S3

S3 is an object store that first became available in Amazon AWS, but is now available on-premise through services providing S3-like interfaces.

By storing the input and output data for your commands in S3, you can build a more “cloud-like” workflow on-premise, making any subsequent shift to the cloud easier, or potentially making better use of an on-premise OpenStack cluster.

wr add has a --mounts option that lets you mount S3 buckets prior to executing your commands. --mounts is a convenience option that lets you specify your mounts in the common case that you wish the contents of 1 or more remote directories to be accessible from the command working directory. For anything more complicated you’ll need to use --mount_json. You can’t use both --mounts and --mount_json at once.

Note

For mounting to work, you must be able to carry out fuse mounts, which means fuse-utils must be installed, and /etc/fuse.conf should have ‘user_allow_other’ set. An easy way to enable it is to run:

sudo perl -i -pne 's/#user_allow_other/user_allow_other/;' /etc/fuse.conf

When wr creates OpenStack instances for you, it will attempt to do this for you.
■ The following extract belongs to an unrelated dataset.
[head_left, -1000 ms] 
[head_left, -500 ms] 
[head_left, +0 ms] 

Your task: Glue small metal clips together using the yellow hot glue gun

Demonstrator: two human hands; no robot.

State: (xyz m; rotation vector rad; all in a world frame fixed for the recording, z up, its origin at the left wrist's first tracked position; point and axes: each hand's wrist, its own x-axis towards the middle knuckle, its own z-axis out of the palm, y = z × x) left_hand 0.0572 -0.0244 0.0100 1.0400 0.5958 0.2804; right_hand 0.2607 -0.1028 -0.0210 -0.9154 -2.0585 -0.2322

You will also need a working ~/.s3cfg or ~/.aws/credentials file: if a tool like s3cmd works for you, so will wr’s mounting. wr cloud deploy will by default copy over your credential files to created instances, so they will have S3 access.

The format of --mounts is a comma-separated list of [c|u][r|w]:[profile@]bucket[/path] strings. The first character as ‘c’ means to turn on caching, while ‘u’ means uncached. The second character as ‘r’ means read-only, while ‘w’ means writeable (only one of them can have w). After the colon you can optionally specify the profile name followed by the @ symbol, followed by the required remote bucket name and ideally the path to the deepest subdirectory that contains the data you wish to access.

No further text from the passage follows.